Alternative Title: Why single core performance still matters
A question popped up in my head recently: does Windows have some tool or utility to monitor CPU time of an applications threads? The primary reason to ask this question and find out if there's a way to see a trend in games on their thread utilization. Some of us here claim that despite consumers having access to 8+ cores at a relatively affordable price, games still rely on a small number of threads and hence, all those cores really don't matter and what matters is the single core performance. In other words, games haven't been "properly" multithreaded. Of course, rather than just make that claim, why not put, at least, my money where my mouth is?
One concern is this sort of deep dive tends to be limited to development environments, but Windows does keep tabs on threads so maybe there was hope. And there was! Process Explorer can show CPU time per thread if you double click on the application and select the "Threads" tab. Though the metric of importance is "Cycles Delta", but it's not enabled by default. Why is this important? Because it tells you how many cycles the thread was on the CPU since the last report. If this value floats around a specific range, it's indicative of how busy it tends to be over time. There's also another way through Performance Monitor, but setting that up is a pain.

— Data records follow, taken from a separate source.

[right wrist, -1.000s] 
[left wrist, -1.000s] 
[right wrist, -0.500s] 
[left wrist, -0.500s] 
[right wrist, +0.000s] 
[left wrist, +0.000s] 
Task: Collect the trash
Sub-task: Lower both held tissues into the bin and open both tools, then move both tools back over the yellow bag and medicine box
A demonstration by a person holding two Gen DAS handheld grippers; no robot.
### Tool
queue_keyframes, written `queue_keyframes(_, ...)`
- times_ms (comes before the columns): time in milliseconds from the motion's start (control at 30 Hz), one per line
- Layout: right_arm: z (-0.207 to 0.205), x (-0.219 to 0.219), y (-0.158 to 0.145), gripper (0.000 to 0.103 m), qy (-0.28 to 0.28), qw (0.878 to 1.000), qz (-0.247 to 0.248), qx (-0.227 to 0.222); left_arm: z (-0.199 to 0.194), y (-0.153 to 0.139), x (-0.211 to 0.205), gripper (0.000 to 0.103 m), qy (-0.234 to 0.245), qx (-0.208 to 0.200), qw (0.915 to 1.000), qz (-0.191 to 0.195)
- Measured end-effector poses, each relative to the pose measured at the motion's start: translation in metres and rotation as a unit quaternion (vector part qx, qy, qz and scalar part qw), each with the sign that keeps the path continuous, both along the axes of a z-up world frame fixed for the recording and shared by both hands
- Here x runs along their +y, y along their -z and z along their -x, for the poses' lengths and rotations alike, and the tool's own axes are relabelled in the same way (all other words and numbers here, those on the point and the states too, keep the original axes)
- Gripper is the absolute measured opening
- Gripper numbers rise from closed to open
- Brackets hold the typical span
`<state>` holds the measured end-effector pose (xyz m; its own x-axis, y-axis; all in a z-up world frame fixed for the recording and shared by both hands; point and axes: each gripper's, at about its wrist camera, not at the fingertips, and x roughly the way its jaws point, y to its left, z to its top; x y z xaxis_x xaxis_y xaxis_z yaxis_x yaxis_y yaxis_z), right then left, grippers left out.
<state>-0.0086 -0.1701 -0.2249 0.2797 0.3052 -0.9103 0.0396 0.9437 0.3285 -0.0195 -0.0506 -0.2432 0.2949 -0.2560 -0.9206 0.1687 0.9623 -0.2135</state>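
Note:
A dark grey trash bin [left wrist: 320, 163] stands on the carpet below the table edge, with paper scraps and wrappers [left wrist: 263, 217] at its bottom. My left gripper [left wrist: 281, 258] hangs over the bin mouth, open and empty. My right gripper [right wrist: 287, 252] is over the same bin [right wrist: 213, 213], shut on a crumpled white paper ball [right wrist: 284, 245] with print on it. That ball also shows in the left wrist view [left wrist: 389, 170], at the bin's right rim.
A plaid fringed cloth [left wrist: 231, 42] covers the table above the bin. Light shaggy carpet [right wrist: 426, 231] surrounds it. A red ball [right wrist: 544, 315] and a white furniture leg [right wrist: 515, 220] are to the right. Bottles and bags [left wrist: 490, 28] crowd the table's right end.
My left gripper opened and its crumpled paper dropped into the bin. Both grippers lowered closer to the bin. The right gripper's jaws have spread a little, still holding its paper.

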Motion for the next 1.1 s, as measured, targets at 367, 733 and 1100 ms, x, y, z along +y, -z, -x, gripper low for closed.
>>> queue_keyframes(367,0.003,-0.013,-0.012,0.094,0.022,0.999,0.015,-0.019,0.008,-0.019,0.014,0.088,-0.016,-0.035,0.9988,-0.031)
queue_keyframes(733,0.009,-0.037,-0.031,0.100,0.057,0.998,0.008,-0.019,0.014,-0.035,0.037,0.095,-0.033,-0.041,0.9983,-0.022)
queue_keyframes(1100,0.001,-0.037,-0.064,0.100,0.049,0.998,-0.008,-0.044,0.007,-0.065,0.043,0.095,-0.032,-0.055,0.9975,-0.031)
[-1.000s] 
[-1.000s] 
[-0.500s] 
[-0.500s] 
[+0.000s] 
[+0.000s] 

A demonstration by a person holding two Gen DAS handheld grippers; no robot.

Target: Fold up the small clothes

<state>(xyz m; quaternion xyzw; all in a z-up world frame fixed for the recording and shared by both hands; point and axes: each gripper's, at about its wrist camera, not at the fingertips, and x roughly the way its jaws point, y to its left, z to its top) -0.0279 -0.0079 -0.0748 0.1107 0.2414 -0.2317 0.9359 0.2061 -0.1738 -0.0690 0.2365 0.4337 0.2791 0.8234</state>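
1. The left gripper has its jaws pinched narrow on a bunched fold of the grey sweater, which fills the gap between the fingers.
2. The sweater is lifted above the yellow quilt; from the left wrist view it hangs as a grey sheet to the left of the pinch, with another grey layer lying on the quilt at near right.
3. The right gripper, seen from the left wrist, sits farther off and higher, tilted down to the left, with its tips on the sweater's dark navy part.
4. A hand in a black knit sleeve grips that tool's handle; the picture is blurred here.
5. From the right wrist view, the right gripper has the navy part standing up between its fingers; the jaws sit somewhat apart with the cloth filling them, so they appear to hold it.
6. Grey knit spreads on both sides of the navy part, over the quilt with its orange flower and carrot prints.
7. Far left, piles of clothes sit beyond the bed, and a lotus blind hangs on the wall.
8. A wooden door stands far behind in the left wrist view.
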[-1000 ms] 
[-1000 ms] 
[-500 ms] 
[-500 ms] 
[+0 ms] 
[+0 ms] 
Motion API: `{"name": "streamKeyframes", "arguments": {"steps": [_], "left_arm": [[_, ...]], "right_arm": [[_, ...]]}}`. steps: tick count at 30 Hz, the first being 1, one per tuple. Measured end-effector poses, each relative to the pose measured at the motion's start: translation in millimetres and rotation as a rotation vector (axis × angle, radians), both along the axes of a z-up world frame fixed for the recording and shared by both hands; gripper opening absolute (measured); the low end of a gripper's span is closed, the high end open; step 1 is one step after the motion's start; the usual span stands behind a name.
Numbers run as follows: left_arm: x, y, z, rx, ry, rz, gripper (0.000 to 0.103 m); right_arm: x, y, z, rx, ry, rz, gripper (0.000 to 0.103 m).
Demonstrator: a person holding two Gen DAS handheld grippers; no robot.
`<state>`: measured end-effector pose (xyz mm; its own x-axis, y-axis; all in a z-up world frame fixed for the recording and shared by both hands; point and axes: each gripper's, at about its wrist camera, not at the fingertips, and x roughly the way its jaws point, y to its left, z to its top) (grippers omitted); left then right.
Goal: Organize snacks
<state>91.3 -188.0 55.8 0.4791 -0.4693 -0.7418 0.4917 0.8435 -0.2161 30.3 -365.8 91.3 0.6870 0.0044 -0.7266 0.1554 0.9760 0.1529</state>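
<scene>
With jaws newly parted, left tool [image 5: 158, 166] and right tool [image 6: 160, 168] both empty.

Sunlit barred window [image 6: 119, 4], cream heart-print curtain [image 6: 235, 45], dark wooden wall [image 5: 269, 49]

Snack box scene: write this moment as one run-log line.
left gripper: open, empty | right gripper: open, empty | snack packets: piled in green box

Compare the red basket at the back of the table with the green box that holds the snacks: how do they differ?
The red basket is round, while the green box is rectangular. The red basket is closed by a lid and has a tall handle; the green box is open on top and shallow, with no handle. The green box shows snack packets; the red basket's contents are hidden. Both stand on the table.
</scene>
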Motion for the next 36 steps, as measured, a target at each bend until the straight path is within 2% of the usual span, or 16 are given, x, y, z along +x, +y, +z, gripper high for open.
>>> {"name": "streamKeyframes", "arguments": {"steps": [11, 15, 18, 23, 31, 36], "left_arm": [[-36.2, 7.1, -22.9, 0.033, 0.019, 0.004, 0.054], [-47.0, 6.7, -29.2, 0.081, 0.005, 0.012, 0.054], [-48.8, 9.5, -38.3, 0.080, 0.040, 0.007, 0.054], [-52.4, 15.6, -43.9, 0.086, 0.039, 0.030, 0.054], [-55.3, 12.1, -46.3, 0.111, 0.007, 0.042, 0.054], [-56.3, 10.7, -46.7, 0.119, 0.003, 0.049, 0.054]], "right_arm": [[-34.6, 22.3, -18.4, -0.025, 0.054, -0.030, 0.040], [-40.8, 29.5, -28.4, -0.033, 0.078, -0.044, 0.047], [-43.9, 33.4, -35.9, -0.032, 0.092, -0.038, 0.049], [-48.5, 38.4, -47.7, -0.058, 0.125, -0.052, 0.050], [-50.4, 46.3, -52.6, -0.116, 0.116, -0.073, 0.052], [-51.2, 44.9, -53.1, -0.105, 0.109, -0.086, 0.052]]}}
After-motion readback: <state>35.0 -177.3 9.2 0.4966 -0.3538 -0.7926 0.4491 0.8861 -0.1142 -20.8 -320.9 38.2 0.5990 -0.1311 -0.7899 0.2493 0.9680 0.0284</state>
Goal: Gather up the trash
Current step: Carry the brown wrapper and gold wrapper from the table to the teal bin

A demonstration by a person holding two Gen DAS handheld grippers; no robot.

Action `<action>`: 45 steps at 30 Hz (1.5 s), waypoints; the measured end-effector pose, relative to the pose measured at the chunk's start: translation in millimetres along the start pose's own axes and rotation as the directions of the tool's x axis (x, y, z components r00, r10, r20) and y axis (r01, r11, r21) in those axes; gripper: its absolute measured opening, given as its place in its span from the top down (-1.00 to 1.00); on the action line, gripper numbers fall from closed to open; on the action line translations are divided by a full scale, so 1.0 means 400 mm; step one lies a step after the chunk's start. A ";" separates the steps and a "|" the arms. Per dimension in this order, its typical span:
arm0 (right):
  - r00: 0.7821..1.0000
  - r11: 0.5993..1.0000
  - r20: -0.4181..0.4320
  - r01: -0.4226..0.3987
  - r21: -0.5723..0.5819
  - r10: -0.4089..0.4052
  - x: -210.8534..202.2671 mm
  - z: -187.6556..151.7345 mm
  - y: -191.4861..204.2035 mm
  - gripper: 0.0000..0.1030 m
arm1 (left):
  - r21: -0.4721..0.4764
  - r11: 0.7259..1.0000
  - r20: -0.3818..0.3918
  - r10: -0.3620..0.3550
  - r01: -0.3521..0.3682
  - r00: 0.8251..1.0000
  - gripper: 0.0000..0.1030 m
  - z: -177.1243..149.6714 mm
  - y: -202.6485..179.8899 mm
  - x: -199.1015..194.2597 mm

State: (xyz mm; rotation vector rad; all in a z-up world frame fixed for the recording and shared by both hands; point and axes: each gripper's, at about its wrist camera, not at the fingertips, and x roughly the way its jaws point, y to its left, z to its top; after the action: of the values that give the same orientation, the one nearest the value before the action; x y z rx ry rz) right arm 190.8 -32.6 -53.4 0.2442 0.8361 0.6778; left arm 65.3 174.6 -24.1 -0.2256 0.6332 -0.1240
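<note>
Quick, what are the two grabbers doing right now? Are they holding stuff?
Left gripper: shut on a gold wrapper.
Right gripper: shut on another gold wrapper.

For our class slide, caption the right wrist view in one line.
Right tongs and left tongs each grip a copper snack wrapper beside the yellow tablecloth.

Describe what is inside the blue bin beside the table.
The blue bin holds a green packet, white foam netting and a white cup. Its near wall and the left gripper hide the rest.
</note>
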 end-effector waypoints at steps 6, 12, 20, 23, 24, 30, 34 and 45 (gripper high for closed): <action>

So I ran a few games to see how their per-thread usage looks like. Most of them I just let it sit there so this isn't indicative of say when things get busy, but I think it's useful to provide a baseline at least. The games I ran:
This is going to be a common thing: despite there being a ton of threads spawned, a good number of them are sitting there doing nothing. In any case, you can see that three threads dominate the CPU time. The most I can gather what "tier0.dll" is is it's tied to Source games, which I'm guessing because of how Source games actually work, is a server that's running the game logic. The other two represent the main game executable and the NVIDIA driver.
Cities Skylines has been claimed by others that it relies heavily on a single thread to do everything. And this pretty much proves it. The map I used was https://steamcommunity.com/workshop/filedetails/?id=785933283 , which is a highly populated map. As a point of comparison, here's the usage from a map that barely has anyone in it.
For this one, about 5 threads dominate the CPU time, with one of them showing a higher usage than the rest. Unfortunately the "Start Address" doesn't seem to point to anything useful, so it's hard to tell what's what.
So this is where things get interesting. Unreal Engine 4 games (the other game I tried also does this) seem to spawn a ton of threads that do a lot of work. However, it's also clear that there's still one thread that dominates the entire game.
It's funny that the driver thread completely over takes the main game thread. I figured this was going to happen, but I thought it'd be interesting to throw it in anyway
Two threads still dominate this game, but there seems to be quite a handful that gets a non-trivial amount of work.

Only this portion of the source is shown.